後半は、ヴィヴァルディ「ヴァイオリン協奏曲集《四季》」。ソロを務めるのは、山根一仁。2010年中学3年生で第79回日本音楽コンクール第1位、岩谷賞など5つの副賞も受賞。いまや日本の若手ヴァイオリニストを代表する一人だ。
 ゼペック率いるトッパンホールチェンバー・オーケストラにはブルンズも加わる。山根、ゼペック、ブルンズの間にどのような化学反応が生まれるか、スリリングな《四季》になるのでは、と予想していたが、結果的にはゼペックのコンサートマスターとしてのけん引力と、ブルンズの存在感の大きさを痛感するものとなった。
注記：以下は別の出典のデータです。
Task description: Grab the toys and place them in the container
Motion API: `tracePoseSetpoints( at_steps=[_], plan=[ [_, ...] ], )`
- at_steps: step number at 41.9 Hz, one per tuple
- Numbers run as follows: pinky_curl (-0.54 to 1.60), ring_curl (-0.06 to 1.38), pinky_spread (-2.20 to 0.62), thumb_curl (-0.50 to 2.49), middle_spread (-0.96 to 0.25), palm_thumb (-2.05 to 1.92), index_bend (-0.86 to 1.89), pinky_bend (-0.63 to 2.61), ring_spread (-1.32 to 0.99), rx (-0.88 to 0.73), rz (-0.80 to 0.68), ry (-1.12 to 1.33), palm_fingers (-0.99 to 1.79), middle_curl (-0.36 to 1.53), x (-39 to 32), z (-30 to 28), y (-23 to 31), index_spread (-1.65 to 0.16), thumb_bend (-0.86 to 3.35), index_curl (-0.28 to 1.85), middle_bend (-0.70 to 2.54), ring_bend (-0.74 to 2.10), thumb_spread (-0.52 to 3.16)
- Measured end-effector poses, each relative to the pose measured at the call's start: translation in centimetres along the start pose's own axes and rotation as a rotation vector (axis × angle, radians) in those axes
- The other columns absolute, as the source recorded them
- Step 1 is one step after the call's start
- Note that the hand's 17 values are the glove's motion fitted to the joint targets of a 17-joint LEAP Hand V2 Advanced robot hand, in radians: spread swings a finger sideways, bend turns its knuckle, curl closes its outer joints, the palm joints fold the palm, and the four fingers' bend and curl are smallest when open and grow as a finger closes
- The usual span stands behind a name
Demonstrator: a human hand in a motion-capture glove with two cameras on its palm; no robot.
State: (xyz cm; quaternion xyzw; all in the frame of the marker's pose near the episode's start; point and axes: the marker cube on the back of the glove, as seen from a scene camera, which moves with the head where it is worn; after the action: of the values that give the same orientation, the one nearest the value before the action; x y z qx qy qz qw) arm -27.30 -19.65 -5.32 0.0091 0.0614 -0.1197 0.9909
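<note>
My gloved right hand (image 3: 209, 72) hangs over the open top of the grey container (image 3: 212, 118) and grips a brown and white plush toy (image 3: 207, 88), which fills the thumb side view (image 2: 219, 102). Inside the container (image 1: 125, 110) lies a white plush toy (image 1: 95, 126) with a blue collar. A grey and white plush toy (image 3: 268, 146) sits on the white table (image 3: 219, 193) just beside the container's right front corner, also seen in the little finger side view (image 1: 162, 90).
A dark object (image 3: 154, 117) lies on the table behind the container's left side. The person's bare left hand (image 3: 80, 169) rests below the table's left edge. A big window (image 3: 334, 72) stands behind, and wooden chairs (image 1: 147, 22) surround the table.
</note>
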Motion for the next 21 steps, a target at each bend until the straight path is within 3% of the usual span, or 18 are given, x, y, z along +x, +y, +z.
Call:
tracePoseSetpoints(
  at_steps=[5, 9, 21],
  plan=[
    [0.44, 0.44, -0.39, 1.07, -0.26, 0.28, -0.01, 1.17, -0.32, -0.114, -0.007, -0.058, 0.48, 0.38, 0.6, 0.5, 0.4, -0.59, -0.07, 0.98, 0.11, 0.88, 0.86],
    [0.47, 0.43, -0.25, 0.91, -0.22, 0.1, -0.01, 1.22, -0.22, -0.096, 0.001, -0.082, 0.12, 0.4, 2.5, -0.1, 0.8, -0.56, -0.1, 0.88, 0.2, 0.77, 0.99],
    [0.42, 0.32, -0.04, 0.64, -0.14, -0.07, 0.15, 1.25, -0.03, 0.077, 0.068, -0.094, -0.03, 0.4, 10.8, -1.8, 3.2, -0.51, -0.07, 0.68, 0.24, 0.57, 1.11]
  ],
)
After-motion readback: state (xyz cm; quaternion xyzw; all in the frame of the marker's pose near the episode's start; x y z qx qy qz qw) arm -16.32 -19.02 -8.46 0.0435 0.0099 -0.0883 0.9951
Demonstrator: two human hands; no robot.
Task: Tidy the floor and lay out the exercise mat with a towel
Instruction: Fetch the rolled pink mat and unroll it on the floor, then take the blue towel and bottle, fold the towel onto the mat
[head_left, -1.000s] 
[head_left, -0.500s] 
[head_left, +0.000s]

 ゼペックが入るとオーケストラの音色がまるで違うものになる。ゼペックの音だけがガンガン聞こえてくる。それに引っ張られてオーケストラの奏者たちも積極的になり、本来の力を引き出してもらっていたようだ。そしてブルンズ!山根とのソロの応酬ではブルンズが圧倒する。音も大きいし、音楽が豊かで、終始大きな存在感を示した。

 

山根はアゴーギク(テンポやリズムの意識的な変化)を使うなど、革新的な演奏を目指す姿勢が出ていた。鮮やかなテクニックや流れるように滑らかなフレーズなど聴きどころも多い一方で、演奏の線が細いため、ソロとしての存在感が少し薄い。もっと力強く前に出ても良かったのではないだろうか。
 アンコールは、弦楽器全員と通奏低音のチェンバロでバッハのアリアが披露された。